WHAT YOU WILL DO. Write out exactly, with both ends included, the lines that run from the line containing "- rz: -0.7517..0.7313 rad" to the end of the entries. Pictures are not part of the answer.

DATA TO USE.
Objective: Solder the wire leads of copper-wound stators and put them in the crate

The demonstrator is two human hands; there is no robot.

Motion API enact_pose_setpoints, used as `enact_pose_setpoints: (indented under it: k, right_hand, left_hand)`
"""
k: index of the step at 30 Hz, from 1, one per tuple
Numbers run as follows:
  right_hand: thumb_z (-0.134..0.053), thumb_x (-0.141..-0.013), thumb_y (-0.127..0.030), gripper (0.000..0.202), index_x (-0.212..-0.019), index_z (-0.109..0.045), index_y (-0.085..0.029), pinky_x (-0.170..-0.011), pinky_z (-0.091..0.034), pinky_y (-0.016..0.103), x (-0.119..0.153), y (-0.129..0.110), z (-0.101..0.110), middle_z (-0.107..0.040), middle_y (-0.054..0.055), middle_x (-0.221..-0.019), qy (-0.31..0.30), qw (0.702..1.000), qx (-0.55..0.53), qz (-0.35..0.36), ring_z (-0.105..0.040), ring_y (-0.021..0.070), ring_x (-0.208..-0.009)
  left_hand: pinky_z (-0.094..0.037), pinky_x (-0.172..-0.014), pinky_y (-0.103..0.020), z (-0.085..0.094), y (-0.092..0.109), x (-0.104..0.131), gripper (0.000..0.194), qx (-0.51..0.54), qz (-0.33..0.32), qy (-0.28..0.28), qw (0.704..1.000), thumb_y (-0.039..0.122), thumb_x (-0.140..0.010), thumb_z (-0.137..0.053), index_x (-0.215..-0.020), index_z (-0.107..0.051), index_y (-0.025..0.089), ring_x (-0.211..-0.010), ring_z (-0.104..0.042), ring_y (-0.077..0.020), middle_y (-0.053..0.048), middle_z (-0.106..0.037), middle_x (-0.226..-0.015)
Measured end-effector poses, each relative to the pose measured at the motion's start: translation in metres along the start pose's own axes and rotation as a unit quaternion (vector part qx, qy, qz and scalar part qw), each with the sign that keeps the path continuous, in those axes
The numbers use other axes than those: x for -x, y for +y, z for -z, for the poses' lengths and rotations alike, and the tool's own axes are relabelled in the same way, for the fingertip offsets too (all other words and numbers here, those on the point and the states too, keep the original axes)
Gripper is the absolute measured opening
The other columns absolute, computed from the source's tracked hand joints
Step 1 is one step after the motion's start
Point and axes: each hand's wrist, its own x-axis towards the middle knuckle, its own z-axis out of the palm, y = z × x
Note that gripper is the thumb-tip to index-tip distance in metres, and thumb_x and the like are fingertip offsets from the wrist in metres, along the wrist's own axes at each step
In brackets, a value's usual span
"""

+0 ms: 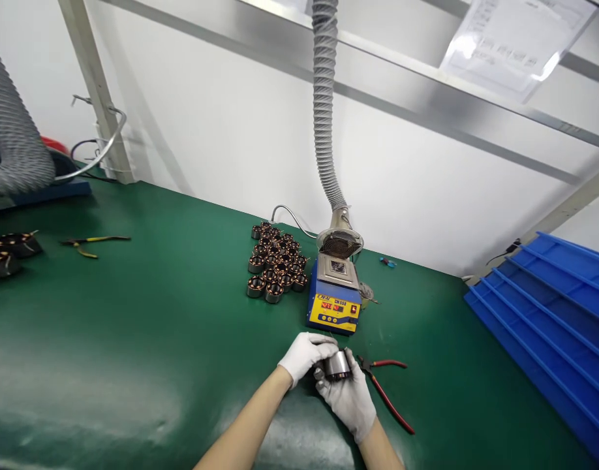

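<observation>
Head view: 2 gloved hands meet low at centre over the green mat (133, 339).
Left hand (304, 356): fingers curled over the top and left side of the stator (337, 365), closed on it.
Right hand (348, 395): cups the stator from below and from the near side, fingers wrapped narrow round it.
Stator position: held clear of the mat, between both palms, just in front of the solder pot (335, 303).
Axis: cylinder axis looks roughly level, running left to right; not certain.
Nearer hand: both touch; right carries more.
Pliers (385, 391): red handles, flat on mat, just right of right hand.
Stator pile (276, 264): left of pot, well apart from hands.
</observation>
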Motion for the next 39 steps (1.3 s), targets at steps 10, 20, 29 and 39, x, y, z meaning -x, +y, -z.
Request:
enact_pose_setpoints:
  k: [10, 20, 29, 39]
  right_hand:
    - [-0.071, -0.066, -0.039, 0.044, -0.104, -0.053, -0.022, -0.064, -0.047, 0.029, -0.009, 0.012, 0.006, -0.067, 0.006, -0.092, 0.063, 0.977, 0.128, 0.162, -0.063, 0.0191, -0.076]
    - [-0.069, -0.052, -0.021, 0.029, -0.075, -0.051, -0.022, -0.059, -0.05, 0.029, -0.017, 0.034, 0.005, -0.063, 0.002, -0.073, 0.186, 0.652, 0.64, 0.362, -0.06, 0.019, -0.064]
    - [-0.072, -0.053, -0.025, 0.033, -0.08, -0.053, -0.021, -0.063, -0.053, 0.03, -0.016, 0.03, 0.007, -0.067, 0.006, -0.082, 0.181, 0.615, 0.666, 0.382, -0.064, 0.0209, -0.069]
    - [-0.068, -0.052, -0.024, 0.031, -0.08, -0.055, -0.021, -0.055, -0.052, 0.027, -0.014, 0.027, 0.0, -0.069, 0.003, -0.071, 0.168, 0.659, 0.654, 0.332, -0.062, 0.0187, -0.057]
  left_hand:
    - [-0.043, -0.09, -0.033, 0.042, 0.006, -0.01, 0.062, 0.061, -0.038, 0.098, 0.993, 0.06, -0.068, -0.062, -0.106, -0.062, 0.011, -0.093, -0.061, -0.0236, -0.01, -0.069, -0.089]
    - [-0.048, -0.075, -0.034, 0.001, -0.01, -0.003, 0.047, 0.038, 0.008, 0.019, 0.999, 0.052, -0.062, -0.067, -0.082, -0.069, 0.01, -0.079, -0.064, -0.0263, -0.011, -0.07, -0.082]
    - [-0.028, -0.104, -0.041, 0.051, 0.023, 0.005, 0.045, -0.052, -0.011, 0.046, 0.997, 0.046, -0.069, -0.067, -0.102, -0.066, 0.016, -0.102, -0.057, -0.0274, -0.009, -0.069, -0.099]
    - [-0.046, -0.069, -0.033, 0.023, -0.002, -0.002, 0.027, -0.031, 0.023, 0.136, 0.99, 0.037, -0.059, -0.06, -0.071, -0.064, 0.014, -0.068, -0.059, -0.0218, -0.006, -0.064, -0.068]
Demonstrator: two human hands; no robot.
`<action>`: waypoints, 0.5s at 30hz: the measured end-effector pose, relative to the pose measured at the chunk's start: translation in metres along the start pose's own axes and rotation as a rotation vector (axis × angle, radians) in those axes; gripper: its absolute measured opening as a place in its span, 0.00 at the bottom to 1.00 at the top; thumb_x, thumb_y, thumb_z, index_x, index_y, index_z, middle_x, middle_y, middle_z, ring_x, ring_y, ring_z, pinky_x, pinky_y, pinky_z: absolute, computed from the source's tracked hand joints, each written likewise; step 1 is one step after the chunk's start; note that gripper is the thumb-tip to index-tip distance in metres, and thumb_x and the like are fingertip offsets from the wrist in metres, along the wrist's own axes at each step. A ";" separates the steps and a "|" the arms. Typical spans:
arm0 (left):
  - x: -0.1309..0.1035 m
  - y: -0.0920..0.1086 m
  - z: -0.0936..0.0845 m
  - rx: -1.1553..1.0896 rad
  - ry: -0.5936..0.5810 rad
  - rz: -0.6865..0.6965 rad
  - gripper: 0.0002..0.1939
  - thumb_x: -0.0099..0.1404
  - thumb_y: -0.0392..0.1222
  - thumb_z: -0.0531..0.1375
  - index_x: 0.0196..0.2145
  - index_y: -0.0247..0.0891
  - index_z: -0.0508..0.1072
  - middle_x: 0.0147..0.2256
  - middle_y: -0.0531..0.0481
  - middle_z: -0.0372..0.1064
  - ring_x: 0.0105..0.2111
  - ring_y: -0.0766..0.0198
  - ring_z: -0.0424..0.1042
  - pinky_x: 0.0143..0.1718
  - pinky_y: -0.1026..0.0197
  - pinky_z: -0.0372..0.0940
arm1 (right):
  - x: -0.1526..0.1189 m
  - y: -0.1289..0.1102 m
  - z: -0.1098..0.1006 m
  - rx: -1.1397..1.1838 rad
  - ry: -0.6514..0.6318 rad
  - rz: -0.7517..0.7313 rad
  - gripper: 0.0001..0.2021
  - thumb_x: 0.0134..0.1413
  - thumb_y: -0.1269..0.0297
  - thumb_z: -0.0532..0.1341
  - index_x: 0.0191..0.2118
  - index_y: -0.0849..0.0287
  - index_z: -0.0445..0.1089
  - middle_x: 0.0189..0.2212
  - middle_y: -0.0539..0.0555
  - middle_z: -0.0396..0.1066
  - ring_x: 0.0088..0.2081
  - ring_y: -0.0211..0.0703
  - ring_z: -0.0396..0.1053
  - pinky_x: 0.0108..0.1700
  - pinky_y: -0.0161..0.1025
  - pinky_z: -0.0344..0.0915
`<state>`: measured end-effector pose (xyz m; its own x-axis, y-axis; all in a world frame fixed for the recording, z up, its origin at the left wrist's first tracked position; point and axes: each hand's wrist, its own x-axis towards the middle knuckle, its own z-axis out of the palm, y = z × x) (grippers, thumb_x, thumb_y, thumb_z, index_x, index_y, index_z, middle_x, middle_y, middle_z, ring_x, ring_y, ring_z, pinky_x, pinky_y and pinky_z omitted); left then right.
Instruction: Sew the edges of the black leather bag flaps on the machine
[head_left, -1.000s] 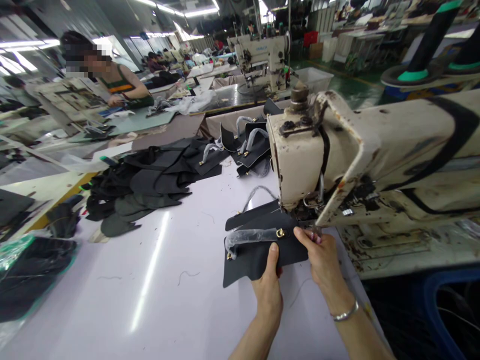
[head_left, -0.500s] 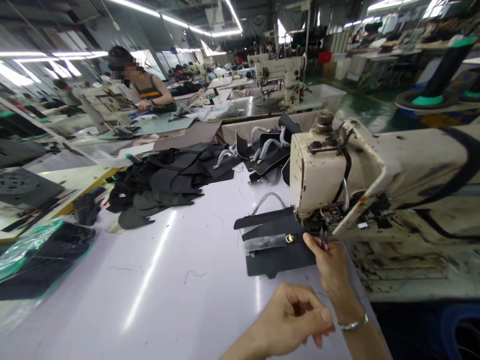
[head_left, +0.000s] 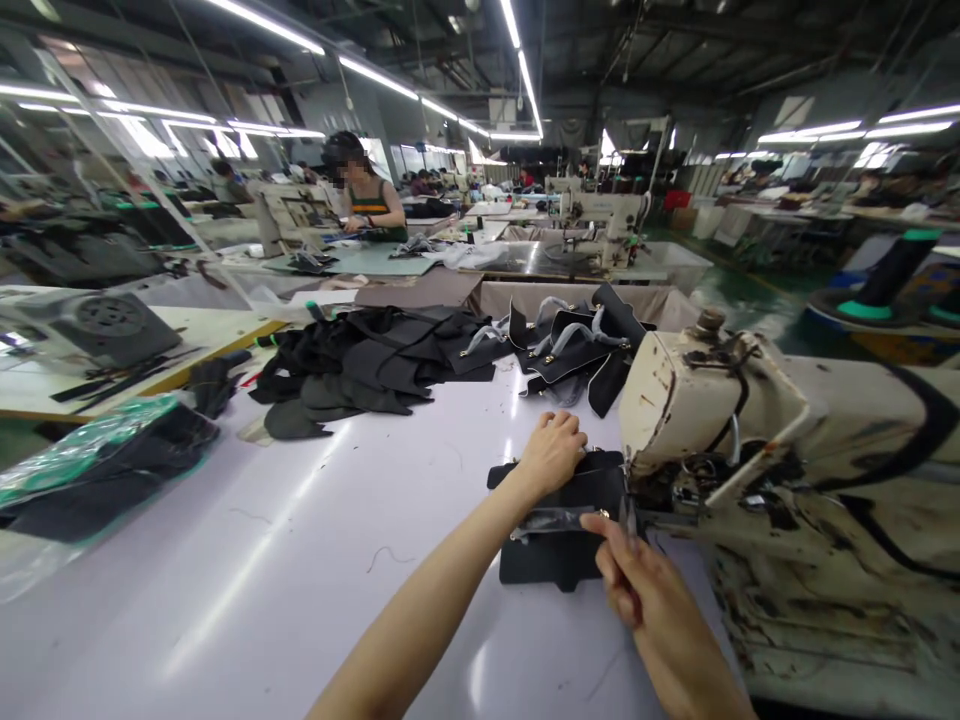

RESULT OF THIS EXERCISE.
  - rz: -0.7517..0.7313 rad
  - gripper: 0.0001..0.2021
  - thumb_x: 0.0134..0.1413
  - thumb_y: -0.1269..0.0297
  - thumb_z: -0.0532..0.1341
  - index_x: 0.0191..0.2118
  - index_y: -0.0849..0.0287
  - index_z: -0.0445..0.1089
  - middle_x: 0.0189..0.2212
  - middle_y: -0.0539..0.0555
  - middle_z: -0.0396..0.1066
  - ring_x: 0.0088..0.2081
  - ring_y: -0.0211..0.0703
  - ring_z: -0.0396..0.1053
  - pinky_x: 0.0108..0.1700
  - pinky_y: -0.0161..0.1025
  - pinky_z: -0.0344..0.0915
`<state>`: measured end-effector pose (xyz m; its own x-axis, y-axis; all in a world frame fixed for the recording, z up, its origin at the left wrist's first tracked position; point and axes: each hand's wrist, its own x-axis towards the middle knuckle, its own z-axis out of the palm, y = z × x) (grippers, thumb_x, thumb_y, thumb_z, index_x, index_y, index_z, middle_x, middle_y, middle_z, ring_x, ring_y, ring_z, pinky_x, pinky_y and pinky_z omitted); left then right.
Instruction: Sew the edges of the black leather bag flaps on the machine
[head_left, -1.000s] 
[head_left, -0.500s] 
[head_left, +0.000s] 

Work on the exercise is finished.